Un secteur fortement impacté par la crise sanitaire  

Le Français aime le vin mais aussi la boisson houblonnée. Chaque année il boit en moyenne 32 litres de bière. Ainsi en 2019, le secteur brassicole pesait 4,2 milliards d’euros en France mais en 2020 … patatras.  

La crise sanitaire, les confinements, la fermeture des bars et restaurants ou encore l’annulation de très nombreux évènements a fortement impacté les entreprises, avec une baisse de chiffre d’affaire estimé entre 20 et 30% selon Mathilde Shryve, Responsable Etudes et Prospections à Cerfrance.  

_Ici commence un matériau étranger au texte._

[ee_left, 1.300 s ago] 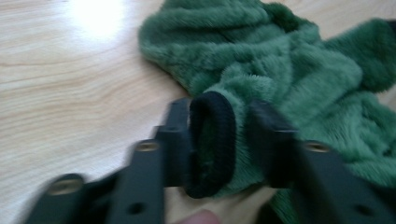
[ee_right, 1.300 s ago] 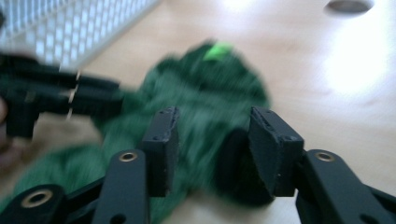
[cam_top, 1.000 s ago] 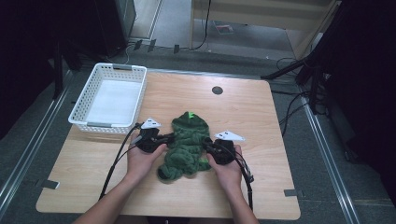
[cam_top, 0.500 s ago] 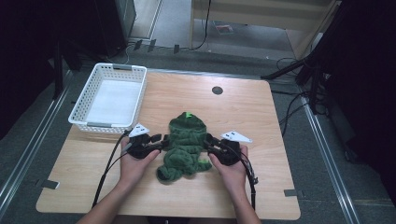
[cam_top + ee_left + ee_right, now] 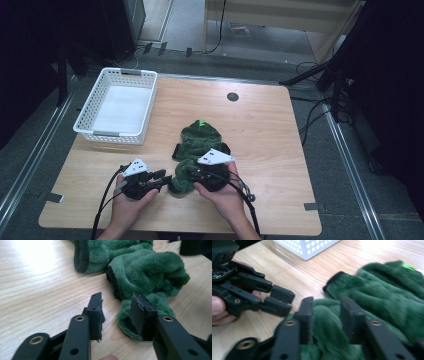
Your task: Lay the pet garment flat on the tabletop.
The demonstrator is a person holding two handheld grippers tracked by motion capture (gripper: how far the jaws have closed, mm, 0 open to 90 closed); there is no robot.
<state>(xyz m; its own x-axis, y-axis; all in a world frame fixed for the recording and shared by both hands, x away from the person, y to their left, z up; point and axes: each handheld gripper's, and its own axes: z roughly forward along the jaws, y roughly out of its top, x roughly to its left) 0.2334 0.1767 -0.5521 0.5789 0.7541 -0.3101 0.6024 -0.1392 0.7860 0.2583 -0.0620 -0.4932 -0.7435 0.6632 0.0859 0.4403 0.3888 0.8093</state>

Mais le secteur a de la ressource.

De nombreux brasseurs bretons ont su tirer leur épingle du jeu en compensant les pertes de volumes, vendus habituellement en fût, par des ventes de bouteilles en boutiques, ou en grande et moyennes surfaces. "La COVID, l’isolement des gens, le télétravail nous affecte beaucoup. Aussi l’évènementiel n’a pas retrouvé son activité d’avant la crise. Mais nos clients nous ont beaucoup soutenus et nous avons quasiment compensé nos pertes en bistrot par la vente de bouteilles" explique Mathieu Breton, Directeur général de Coreff.

Chez Skumen, brasserie artisanale installée à Rennes, il a fallu innover pour survivre. D‘autant que l’entreprise a investi dans une brasserie et un bar-restaurant flambant neufs, juste avant la crise.

"Nous avons dû trouver de nouveaux débouchés pour nos bières bouteilles. Nous avons davantage travaillé avec des épiceries locales, des magasins bio. Nous avons aussi lancé un service de livraison à domicile. Ca a bien marché et cela nous a permis de passer cette période difficile" relate Stéphane Le Boucher cogérant.